▶ **Work item**
Give the lines below again exactly, starting with the line that holds "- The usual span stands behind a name" and going on through the line that holds "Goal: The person".

Data entries
- - - - - - -
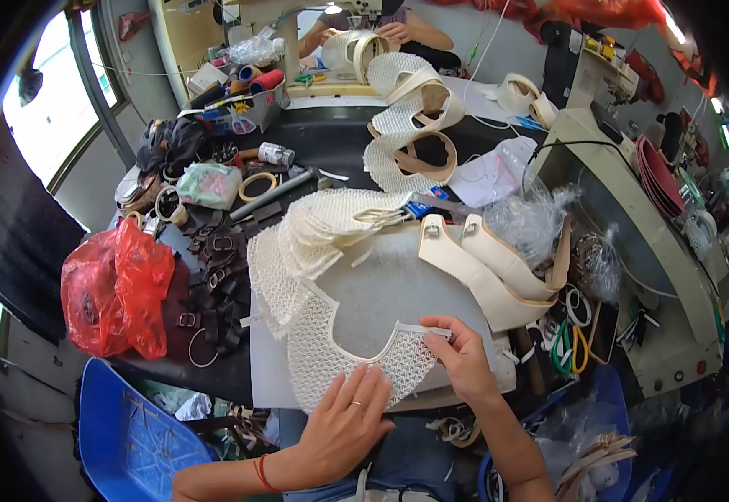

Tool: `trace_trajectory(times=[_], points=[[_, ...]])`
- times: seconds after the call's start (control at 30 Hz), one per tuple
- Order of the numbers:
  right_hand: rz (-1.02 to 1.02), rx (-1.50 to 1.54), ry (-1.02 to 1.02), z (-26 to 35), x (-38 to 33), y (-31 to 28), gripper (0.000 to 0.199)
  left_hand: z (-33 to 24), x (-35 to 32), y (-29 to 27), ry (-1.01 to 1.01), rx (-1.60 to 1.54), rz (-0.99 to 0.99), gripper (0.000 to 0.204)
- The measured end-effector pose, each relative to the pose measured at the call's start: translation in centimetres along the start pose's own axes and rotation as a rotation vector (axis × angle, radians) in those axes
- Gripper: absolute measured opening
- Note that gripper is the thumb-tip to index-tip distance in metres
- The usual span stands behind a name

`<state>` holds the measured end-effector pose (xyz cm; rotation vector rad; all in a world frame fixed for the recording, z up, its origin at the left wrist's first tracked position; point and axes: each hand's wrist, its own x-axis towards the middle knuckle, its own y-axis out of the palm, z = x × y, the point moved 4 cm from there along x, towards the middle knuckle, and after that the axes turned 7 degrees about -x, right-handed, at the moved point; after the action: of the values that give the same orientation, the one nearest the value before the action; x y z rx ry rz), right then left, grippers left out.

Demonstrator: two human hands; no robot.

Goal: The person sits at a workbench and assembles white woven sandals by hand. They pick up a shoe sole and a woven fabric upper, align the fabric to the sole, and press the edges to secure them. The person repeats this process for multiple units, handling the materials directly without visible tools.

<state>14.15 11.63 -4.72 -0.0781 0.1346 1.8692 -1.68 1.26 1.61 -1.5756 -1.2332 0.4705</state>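
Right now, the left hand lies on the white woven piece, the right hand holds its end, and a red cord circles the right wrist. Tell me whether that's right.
Wrong wrist: the red cord circles the left wrist, not the right; the head view shows it. The rest stands: the left hand lies on the white woven piece and the right hand holds its end.

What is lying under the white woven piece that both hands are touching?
Within the curved cut-out of the white woven piece, a grey board shows. The rest beneath is hidden by the piece itself and the left hand.
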Motion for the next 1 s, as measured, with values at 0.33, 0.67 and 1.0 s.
trace_trajectory(times=[0.33,0.67,1.0], points=[[-0.113,-0.409,-0.339,4.1,-8.2,1.0,0.019,0.9,1.9,2.4,-0.410,-0.964,-0.215,0.022],[-0.285,-0.621,-0.475,4.9,-9.6,0.9,0.018,-0.2,1.3,2.5,-0.430,-0.996,-0.194,0.011],[-0.229,-1.272,-0.997,7.6,-9.2,3.4,0.016,-0.8,0.9,1.6,-0.300,-0.876,-0.335,0.006]])
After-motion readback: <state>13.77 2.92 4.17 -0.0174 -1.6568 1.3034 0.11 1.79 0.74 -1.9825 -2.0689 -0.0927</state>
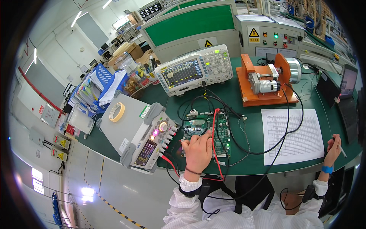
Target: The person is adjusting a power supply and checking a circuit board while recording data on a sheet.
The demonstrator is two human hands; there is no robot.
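Observation:
My left hand rests over the green circuit board. Its fingers are apart, with the fingertips on or just above the board's middle; nothing is seen held in it. A red test lead crosses the board beside that hand, and black cables loop around it. At the far right, by the table's edge, my right hand is closed on a slim grey pen. A printed sheet with a table grid lies to the left of this hand.
A power supply with a tape roll on top stands left. Behind the board is a lit oscilloscope. An orange motor rig stands back right, near a laptop. Black cables cross the sheet.

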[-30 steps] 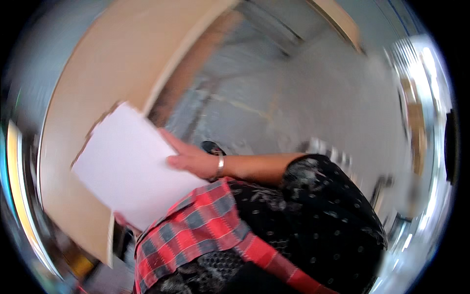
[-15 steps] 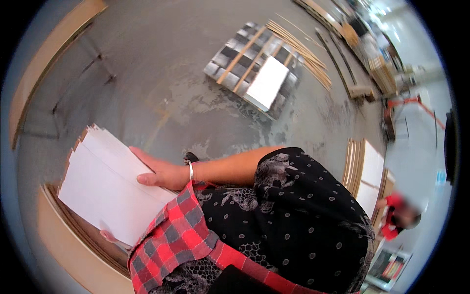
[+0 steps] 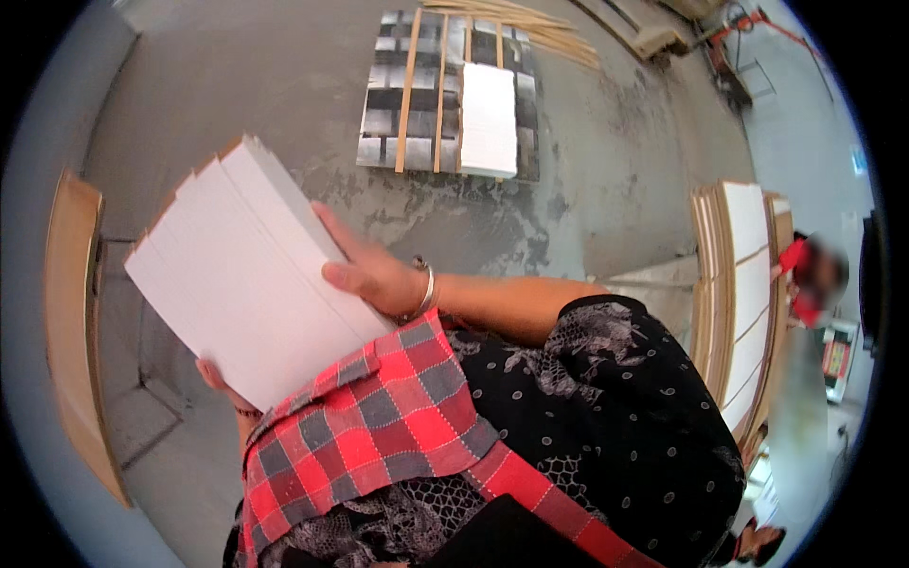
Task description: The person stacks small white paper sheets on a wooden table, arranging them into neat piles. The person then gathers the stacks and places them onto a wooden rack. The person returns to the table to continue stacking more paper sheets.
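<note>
I carry a stack of white boards [image 3: 256, 275] with brown edges, tilted in front of my checked red apron. My right hand [image 3: 374, 275] grips the stack's right side, its thumb lying on the white top face and its fingers going down over the side. On the lower left edge is my left hand [image 3: 213, 374], only partly seen; its fingers bend over the edge, and the rest is hidden under the boards and behind the apron. The boards' ends are slightly uneven. The near end of the stack disappears behind the apron.
Ahead on the floor lies a low platform [image 3: 383, 123] with a grey-black checked top, wooden strips and a white stack [image 3: 489, 118]. Loose wooden strips [image 3: 559, 43] lie behind it. Brown panels [image 3: 76, 322] stand left; white-faced boards [image 3: 743, 275] stand right, beside a person in red [image 3: 805, 275].
My view has turned to the right, and the platform now lies straighter ahead. The boards have come up with both hands, away from the brown panels at left.
</note>
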Available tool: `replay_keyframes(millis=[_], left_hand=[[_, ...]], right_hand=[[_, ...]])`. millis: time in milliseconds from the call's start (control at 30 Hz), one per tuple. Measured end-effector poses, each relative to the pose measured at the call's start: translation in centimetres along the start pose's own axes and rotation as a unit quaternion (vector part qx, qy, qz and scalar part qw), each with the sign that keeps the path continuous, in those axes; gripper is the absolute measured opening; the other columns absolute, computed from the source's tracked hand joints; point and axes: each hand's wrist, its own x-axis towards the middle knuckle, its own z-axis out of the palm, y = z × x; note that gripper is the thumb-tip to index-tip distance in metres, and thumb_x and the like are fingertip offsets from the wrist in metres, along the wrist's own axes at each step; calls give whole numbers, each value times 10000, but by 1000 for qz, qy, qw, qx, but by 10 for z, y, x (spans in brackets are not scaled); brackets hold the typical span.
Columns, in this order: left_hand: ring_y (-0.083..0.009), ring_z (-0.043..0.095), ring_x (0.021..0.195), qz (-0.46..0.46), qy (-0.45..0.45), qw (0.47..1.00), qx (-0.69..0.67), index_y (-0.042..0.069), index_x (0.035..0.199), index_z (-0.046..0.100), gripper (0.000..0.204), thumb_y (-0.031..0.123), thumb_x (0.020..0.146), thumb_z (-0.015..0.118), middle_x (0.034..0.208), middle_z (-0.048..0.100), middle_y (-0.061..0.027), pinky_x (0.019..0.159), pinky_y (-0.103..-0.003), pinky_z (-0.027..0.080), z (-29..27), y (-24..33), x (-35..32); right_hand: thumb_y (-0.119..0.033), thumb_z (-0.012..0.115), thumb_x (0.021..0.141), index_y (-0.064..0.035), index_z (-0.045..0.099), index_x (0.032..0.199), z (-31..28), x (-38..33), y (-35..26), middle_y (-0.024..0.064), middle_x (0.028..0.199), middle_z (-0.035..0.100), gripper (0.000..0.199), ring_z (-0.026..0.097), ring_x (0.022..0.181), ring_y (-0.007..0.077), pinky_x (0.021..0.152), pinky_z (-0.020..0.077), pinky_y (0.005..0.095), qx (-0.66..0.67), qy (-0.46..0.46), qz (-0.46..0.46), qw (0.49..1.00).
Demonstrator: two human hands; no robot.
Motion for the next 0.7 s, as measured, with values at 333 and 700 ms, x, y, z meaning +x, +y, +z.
replay_keyframes(millis=[333,700], left_hand=[[-350,484,1264,-72,-224,956,174,19,1474,309,807,575,902,427,1440,417,-195,1018,-509,446,76,66,172],[-370,474,1276,-147,-318,903,249,14,1486,297,871,620,871,414,1447,418,-193,1027,-498,443,201,65,224]], right_hand=[[-497,477,949,6,47,1550,-23,16,-18,185,1604,149,894,145,1477,269,1184,114,371,47,225,-96,969],[-537,506,943,8,56,1535,-30,6,-19,205,1535,249,922,281,1397,284,1147,220,381,59,371,-209,903]])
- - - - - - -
▶ **Your response**
- The usual span stands behind a name

`<state>` holds the measured end-effector pose (xyz cm; rotation vector rad; all in a world frame fixed for the recording, z up, its origin at the left wrist's first tracked position; point and axes: each hand's wrist, its own x-axis towards the middle knuckle, its own y-axis out of the palm, z = x × y, the point moved 4 cm from there along x, towards the middle knuckle, and after that the axes turned 7 degrees about -x, right-handed, at the moved point; after the action: of the values that give the same orientation, the one nearest the value before the action; x y z rx ry rz), right then left, grippers left out.

Demonstrator: two human hands; no robot.

Goal: The person sits at a workbench and assembles white woven sandals by hand. They pick up a shoe sole and a woven fabric upper, align the fabric to the sole, and press the edges to secure them. The person repeats this process for multiple units, handling the materials directly without visible tools.

The answer given is complete.